Wie aus einer kleinen Idee ein Riesenprojekt entsteht. Rückblickend kaum zu erklären und doch sind die Organisatoren, allen voran Lara Holzhausen und Henrike Hufeschulte gut zufrieden.

„Eigentlich wollten wir einen Flohmarkt als Projekt im Kesselhaus organisieren“, erinnern sich die beiden, doch schnell wurde aus einem kleinen Flohmarkt ein ganz großer mit mehreren tausend teilen. Der Erfolg zeigte den beiden, dass das begleitende Programm mit Familienfest, Kuchen und Bratwurst ein großer Zuschauermagnet ist. Die Zahlen belegen den Erfolg. Rund 1100 Teile wurden allein im Ballenlager verkauft. Ergänzt wurde der Verkauf von Klamotten auf Provision im Ballenlager  von vermieteten Spielzeugständen, und dem Verkauf von Schätzen aus dem Kesselhaus in der Kulturschmiede.

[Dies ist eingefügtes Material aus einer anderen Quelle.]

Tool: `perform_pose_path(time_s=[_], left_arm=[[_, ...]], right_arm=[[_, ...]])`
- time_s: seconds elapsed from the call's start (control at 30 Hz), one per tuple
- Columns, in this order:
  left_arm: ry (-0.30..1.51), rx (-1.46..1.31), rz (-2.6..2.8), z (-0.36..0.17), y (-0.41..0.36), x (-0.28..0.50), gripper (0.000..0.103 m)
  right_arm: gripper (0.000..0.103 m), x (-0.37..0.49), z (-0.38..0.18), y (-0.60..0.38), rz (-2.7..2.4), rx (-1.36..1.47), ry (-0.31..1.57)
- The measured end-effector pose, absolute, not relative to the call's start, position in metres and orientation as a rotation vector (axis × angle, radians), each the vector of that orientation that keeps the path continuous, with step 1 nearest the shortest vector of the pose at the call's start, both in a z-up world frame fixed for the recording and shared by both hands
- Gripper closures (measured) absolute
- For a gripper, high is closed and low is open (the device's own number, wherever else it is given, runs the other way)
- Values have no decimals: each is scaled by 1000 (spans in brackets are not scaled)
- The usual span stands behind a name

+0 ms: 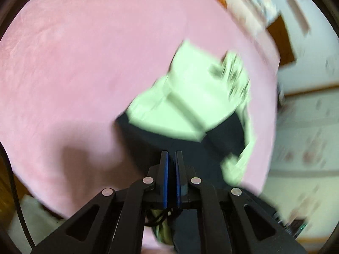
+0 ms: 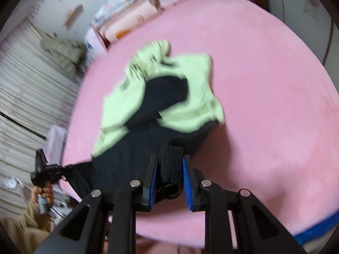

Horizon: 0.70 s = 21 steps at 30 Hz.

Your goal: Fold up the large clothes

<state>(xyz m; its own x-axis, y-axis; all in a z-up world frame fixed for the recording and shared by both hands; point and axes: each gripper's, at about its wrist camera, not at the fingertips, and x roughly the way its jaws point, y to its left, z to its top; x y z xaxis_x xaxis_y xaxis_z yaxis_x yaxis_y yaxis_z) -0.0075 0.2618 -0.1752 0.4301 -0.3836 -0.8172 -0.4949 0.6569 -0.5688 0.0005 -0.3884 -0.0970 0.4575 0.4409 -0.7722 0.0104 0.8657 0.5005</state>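
While both pictures are blurred, a garment point(image 2: 161, 103) of pale green and black cloth can be seen lying bunched on a pink blanket point(image 2: 264, 84). Its black part is lifted toward both cameras. In the right wrist view, a thick fold of the black cloth is clamped between the blue pads point(image 2: 187, 182) of the right gripper point(image 2: 169, 158), and the jaws are kept partly apart by the cloth. In the left wrist view, the fingers of the left gripper point(image 1: 171, 155) are pressed almost together, with only a thin gap between them; the black cloth point(image 1: 190, 148) is seen right in front of the tips and also below them, so it seems to be pinched there, though the edge itself cannot be made out. The left gripper point(image 2: 45, 174) is also seen at the left edge of the right wrist view, held by a hand point(image 2: 43, 194), with the black cloth stretched to it. Stacked boxes point(image 2: 127, 21) are seen beside the blanket's far edge.
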Motion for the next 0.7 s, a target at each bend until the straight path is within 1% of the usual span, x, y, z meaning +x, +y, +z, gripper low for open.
perform_pose_path(time_s=[0.07, 0.1, 0.17, 0.27, 0.37, 0.43, 0.57, 0.63, 0.67, 0.7], left_arm=[[1107, -947, 107, -164, 272, 20, 101], [1071, -941, 125, -158, 275, 44, 103], [1030, -941, 146, -155, 278, 75, 103], [994, -933, 186, -156, 281, 139, 103], [961, -859, 264, -161, 292, 197, 103], [994, -828, 300, -181, 292, 225, 103], [1081, -654, 266, -214, 282, 251, 102], [1129, -591, 202, -229, 278, 250, 97], [1166, -548, 167, -239, 276, 251, 91], [1210, -506, 122, -251, 274, 250, 88]], right_arm=[[82, 38, -85, -390, 297, 499, 1032], [82, 52, -81, -392, 300, 497, 1019], [82, 90, -78, -392, 295, 478, 1000], [82, 155, -90, -392, 273, 474, 1010], [82, 216, -115, -385, 221, 423, 1032], [83, 252, -142, -381, 165, 399, 1055], [83, 294, -202, -378, 51, 368, 1119], [83, 304, -229, -378, 5, 368, 1146], [83, 307, -239, -378, -10, 371, 1156], [83, 311, -247, -378, -19, 379, 1164]])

Während der Planung war längst nicht abzusehen, dass der Flohmarkt so viel Arbeit, aber auch so viel Spaß bringen würde. Vier Tage war das Planungsteam und die vielen Unterstützer fast rund um die Uhr im Einsatz um den Erfolg vor- und nachzubereiten. In der Nachbereitung gab es noch erfreuliche Nachrichten. Klamotten die nicht verkauft werden konnten, aber noch „super in Schuss“ waren wurden von vielen Verkäufern zur Spende beim Planungsteam gelassen, die alles an Hilfsorganisationen weitergeben konnten.

 

Ob ein solches Projekt wiederholt werden kann? Eigentlich war das nicht der Plan. Nachdem aber so viele Käufer und Verkäufer den Wunsch geäußert haben wird das Team noch einmal darüber nachdenken.